Now her boyfriend conviently lives next door to her parents house so it makes it virtually impossible to know when who stays where and so forth.

i also have a first right of refusal in my order and on certain nights of the week mother is not there when I drop her off at her parents house. She has some sort of night class. I know I could refuse to drop her off but that is only gonna make the situation worse because I have already dealt with it. She claims to not have access to her boyfriends car that she has driven every day for the last 4 years. Well she can pick up the child when the situation benefits her... I even have video of her picking up the child at my residence.


Help>>>>

mistoffolees

What does your divorce decree say about overnight guests? It's not uncommon for there to be wording along the lines of 'no overnight guests other than family'. If so, then you have grounds to file for contempt.

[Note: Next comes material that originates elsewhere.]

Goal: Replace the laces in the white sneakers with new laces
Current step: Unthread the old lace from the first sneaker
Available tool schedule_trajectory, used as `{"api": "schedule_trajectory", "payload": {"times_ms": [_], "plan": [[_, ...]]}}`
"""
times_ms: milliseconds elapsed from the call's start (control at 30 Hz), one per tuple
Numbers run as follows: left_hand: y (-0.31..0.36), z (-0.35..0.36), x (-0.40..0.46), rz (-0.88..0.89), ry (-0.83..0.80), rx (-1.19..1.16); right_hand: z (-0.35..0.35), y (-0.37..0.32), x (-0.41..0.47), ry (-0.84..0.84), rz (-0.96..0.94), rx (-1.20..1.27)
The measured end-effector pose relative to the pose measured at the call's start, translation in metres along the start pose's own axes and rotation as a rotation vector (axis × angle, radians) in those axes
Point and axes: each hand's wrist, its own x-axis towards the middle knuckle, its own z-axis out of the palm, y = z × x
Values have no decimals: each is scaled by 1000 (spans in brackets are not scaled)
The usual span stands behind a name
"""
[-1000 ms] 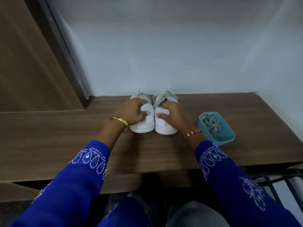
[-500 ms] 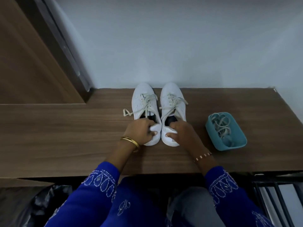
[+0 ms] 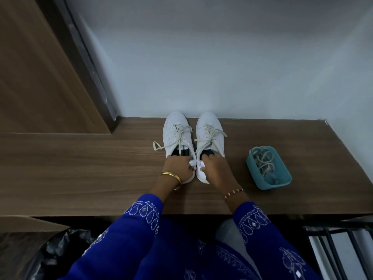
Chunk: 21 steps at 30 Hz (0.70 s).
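Nearest the wooden shelf's (image 3: 84, 178) front edge, both hands grasp the heels of the white sneakers: the left hand (image 3: 178, 165) is curled round the heel of the left sneaker (image 3: 176, 130), thumb on its inner side, and the right hand (image 3: 215, 168) grips the heel of the right sneaker (image 3: 207, 128), fingertips hooked into the dark opening. Both sneakers stand upright and touching side by side in the middle of the shelf, toes against the wall (image 3: 222, 67) behind it. They look light and fairly stiff in sole and heel cup, so the heel is probably a sound place to hold or steady each one, while the upper likely gives under pressure. Further back on the shelf, the old laces (image 3: 182, 136) are threaded but untied, one loose end trailing onto the wood to the left; these are soft and limp, and are best taken by pinching near an eyelet or at the stiffer tip, drawing out one crossing at a time so the shoe does not slide. Toward the shelf's right end, well apart from the shoes, a teal tray (image 3: 282, 181) holds a tangle of new laces (image 3: 262, 161), which probably need teasing apart before threading.
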Motion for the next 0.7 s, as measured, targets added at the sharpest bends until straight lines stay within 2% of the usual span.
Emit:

If not, you have to try to get that language inserted into the agreement when you go back to change it. However, if they're getting married soon, it won't do you much good.

You could certainly make an issue of sleeping in the same bed as them, but again, this might be a problem. Some child care experts say that there's nothing wrong with kids sleeping with their parents. Does that apply to stepparents (after they're married)? I don't think I've ever seen it addressed. Perhaps you could get the judge to order them not to have the child sleep with them, but IMHO, it might do more harm than good (depending on the judge).

Personally, my daughter sleeps with me on occasion when she's not feeling well or is particularly frightened about a book she read or a story someone tells her. OTOH, my stepdaughters never slept with their mother and me. So I agree that there's a distinction between parents and stepparents in this case, but I'm not sure a judge would agree.

Davy

Yes, yes, yes it is very inappropriate for a young girl to be in bed with a grown man.  Generally speaking and normally, one should not ask or interfere with the other parent's household.  Clearly this situation is way beyond the pale.

Geesh !  It does not matter if he is the mother's boyfriend or husband or if the mother is encouraging or accepting.  I also would be amazed if any judicial, legal, or govt. social agency entity would  approve this behavior (and if someone does then publically humilate them; whatever).

I think you should consider TELLING your daughter this is WRONG and not to do this no matter what but be sure to tell her it is not her fault.

TELL the mother NOT to ever let this happen again.  There is no excuse or room for discussion.